▶ _Work request_
Give back each line of the data exactly as it reads, minus the pictures.

▶ _Provided material_

*** Block opens ***

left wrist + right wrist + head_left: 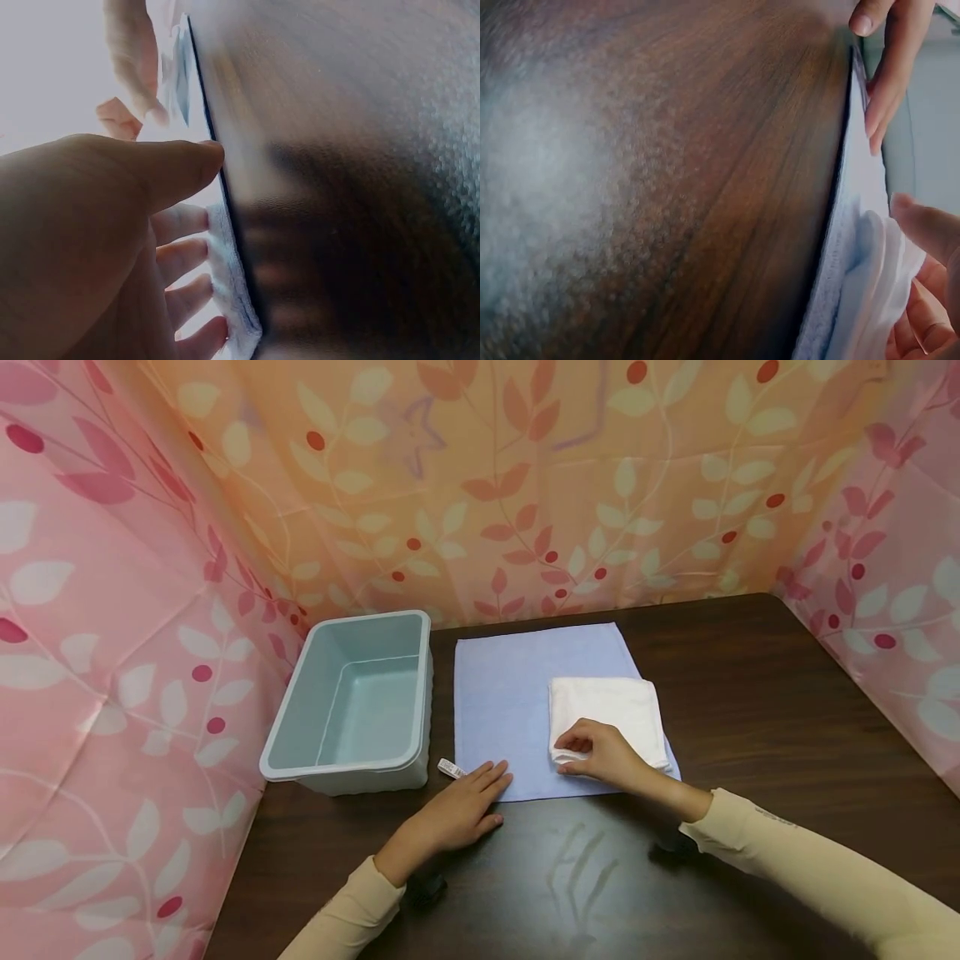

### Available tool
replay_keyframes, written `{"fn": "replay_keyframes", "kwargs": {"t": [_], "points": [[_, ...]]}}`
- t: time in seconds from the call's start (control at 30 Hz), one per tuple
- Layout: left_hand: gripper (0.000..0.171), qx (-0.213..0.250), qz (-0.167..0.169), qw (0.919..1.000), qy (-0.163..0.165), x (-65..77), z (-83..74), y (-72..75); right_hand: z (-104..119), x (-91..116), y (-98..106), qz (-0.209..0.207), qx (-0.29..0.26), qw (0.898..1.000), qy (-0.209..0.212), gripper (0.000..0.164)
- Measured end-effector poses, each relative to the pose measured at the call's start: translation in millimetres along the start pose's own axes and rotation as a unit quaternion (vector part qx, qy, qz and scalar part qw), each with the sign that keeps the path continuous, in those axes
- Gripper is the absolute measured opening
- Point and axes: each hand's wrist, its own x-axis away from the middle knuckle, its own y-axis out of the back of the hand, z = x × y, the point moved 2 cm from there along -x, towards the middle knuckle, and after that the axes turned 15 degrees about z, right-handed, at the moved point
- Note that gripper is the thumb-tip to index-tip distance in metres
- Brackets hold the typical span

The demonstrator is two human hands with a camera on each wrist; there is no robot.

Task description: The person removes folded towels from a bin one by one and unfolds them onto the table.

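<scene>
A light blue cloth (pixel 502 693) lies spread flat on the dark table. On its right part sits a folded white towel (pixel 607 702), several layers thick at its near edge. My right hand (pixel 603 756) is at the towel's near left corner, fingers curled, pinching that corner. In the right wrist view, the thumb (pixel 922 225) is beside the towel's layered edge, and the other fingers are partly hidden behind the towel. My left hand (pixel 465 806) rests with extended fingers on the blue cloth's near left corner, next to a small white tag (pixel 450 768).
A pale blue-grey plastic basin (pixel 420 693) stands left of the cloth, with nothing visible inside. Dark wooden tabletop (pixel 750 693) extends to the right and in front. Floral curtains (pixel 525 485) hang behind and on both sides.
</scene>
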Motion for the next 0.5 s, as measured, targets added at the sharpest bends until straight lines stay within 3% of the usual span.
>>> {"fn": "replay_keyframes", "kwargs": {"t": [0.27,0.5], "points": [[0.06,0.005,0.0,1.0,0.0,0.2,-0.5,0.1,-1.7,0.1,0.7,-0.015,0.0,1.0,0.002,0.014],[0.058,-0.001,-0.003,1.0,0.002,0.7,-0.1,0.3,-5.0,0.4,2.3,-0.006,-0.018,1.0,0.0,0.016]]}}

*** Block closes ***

▶ _Answer for this exercise_
left wrist + right wrist + head_left: 

### Available tool
replay_keyframes, written `{"fn": "replay_keyframes", "kwargs": {"t": [_], "points": [[_, ...]]}}`
- t: time in seconds from the call's start (control at 30 Hz), one per tuple
- Layout: left_hand: gripper (0.000..0.171), qx (-0.213..0.250), qz (-0.167..0.169), qw (0.919..1.000), qy (-0.163..0.165), x (-65..77), z (-83..74), y (-72..75); right_hand: z (-104..119), x (-91..116), y (-98..106), qz (-0.209..0.207), qx (-0.29..0.26), qw (0.898..1.000), qy (-0.209..0.212), gripper (0.000..0.164)
- Measured end-effector poses, each relative to the pose measured at the call's start: translation in millimetres along the start pose's own axes and rotation as a unit quaternion (vector part qx, qy, qz and scalar part qw), each with the sign that keeps the path continuous, in those axes
- Gripper is the absolute measured opening
- Point and axes: each hand's wrist, its own x-axis away from the middle knuckle, its own y-axis out of the back of the hand, z = x × y, the point moved 2 cm from there along -x, towards the middle knuckle, and after that the axes turned 15 degrees about z, right-handed, at the moved point
- Note that gripper is the thumb-tip to index-tip distance in metres
- Brackets hold the typical span

The demonstrator is two human hands with a camera on each wrist; there is no robot.

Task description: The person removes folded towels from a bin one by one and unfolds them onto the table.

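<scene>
A light blue cloth (pixel 502 693) lies spread flat on the dark table. On its right part sits a folded white towel (pixel 607 702), several layers thick at its near edge. My right hand (pixel 603 756) is at the towel's near left corner, fingers curled, pinching that corner. In the right wrist view, the thumb (pixel 922 225) is beside the towel's layered edge, and the other fingers are partly hidden behind the towel. My left hand (pixel 465 806) rests with extended fingers on the blue cloth's near left corner, next to a small white tag (pixel 450 768).
A pale blue-grey plastic basin (pixel 420 693) stands left of the cloth, with nothing visible inside. Dark wooden tabletop (pixel 750 693) extends to the right and in front. Floral curtains (pixel 525 485) hang behind and on both sides.
</scene>
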Motion for the next 0.5 s, as measured, targets added at the sharpest bends until straight lines stay within 3% of the usual span.
>>> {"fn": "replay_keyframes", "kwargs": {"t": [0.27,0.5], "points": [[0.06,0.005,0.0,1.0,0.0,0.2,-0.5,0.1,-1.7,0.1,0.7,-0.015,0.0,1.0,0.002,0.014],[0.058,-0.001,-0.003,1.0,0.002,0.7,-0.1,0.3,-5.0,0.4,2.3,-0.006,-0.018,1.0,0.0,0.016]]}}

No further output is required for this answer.